The problem is that software work is not a factory problem where every additional unit is automatically evidence of health. A codebase is a living constraint system. Every new file, abstraction, dependency, generated helper, and half-understood integration enters that system and starts charging rent. If the process does not preserve the model of the system, agentic coding can create complexity faster than the team can understand it.

This is where I think the agent harness becomes the key factor. The harness is not just a nicer prompt wrapper. It is the operating environment that raises the floor of the work: the standing instructions, the local skills, the repository-specific documentation, the quality gates, the review habits, the shell, the browser, the issue context, the conventions, and the accumulated memory of how this codebase wants to be changed.

A good harness lets agents create a lot of change while keeping the codebase cohesive. It gives the agent more than a task. It gives it a way to behave inside the project. It tells the agent where truth lives, which patterns are local rather than generic, which files are generated, which commands matter, which abstractions are already trusted, and which kinds of cleverness are unwelcome.

Without that environment, the agent is mostly acting from the prompt and its general model of software. That can be enough for isolated tasks. It is not enough for sustained engineering. Sustained engineering requires repeated contact with the local reality of the system. The agent has to learn, or be continuously reminded, that this repository has its own source-of-truth boundaries, naming habits, testing expectations, architectural decisions, and failure modes.

I believe this is where small companies and startups are more exposed, in both directions. If they use a simplistic agent workflow, the over-complexity, drift, and hidden regressions show up quickly. The team is small, the codebase is changing fast, and there are fewer buffers between bad engineering behavior and customer-visible pain. A startup that uses agents to generate impressive piles of code nobody can reason about may not have enough time to discover the problem slowly.

The same exposure can also make them better. If agentic software engineering has to work for the company to survive, the team has a strong reason to discover the process that actually works. It has to learn when to ask for exploration, when to ask for a small patch, when to split work across agents, when to run tests, when to stop and re-plan, when to delete, and when to reject a plausible implementation because it does not fit the system.

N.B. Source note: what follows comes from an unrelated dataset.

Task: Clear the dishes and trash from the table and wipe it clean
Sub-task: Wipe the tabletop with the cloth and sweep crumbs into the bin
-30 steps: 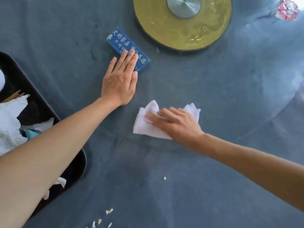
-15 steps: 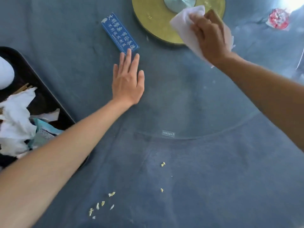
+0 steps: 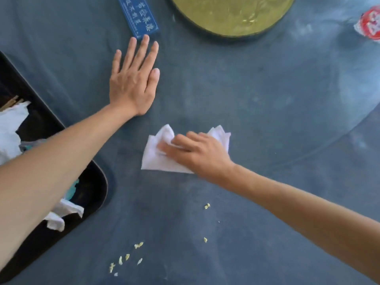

Large enterprises often have a different feedback loop. I do not think the issue is that their engineers are worse. The issue is that inefficient agentic workflows can survive longer inside a successful organization. A team can count generated output as progress. A division can reward visible throughput. A platform group can normalize agent-produced complexity. Because the business is still carried by an existing product, platform, distribution advantage, or customer relationship, the cost may propagate slowly through architecture, review culture, dependency graphs, and staffing plans before it becomes impossible to ignore.

The risk, then, is not simply "AI writes bad code." The risk is that an organization adopts a thin process for agentic work and then measures the output of that thin process as success. More pull requests, more generated files, more closed tickets, more prototypes: all of that can look like acceleration from a managerial distance. But if the harness is weak, the output may be weakening the codebase faster than it is improving the product.

Good agentic engineering seems to require almost the opposite instinct. The leverage is not that an agent can write a large amount of code. The leverage is that a disciplined process can use agents to explore, compress, delete, test, document, and validate with less friction. The question is not "how much did the agent produce?" The question is "what burden did the system avoid, remove, or make clearer?"

In my experience, the harness is what makes that bar realistic. A strong prompt matters, but the prompt alone is not the process. Skills matter because they encode repeatable local procedures. Deep integration of local documentation matters because it gives the agent the context that a senior engineer would otherwise carry in memory. Quality gates matter because they turn taste and correctness into recurring pressure rather than occasional hope.

The companies that use agents well may not be the ones that generate the most code. They may be the ones that build the best environment around generation: enough instruction to constrain the work, enough documentation to ground it, enough skills to make good behavior repeatable, enough tests to catch drift, and enough review discipline to reject plausible nonsense.

Startups are pushed toward that discipline by the possibility of vanishing. Enterprises, when they lack that immediate threat, may have to choose the discipline deliberately and earlier than their normal feedback loops require. In both cases, I think the real question is not whether the company is using AI to write code. It is whether the agentic process is strong enough for the code to hold up.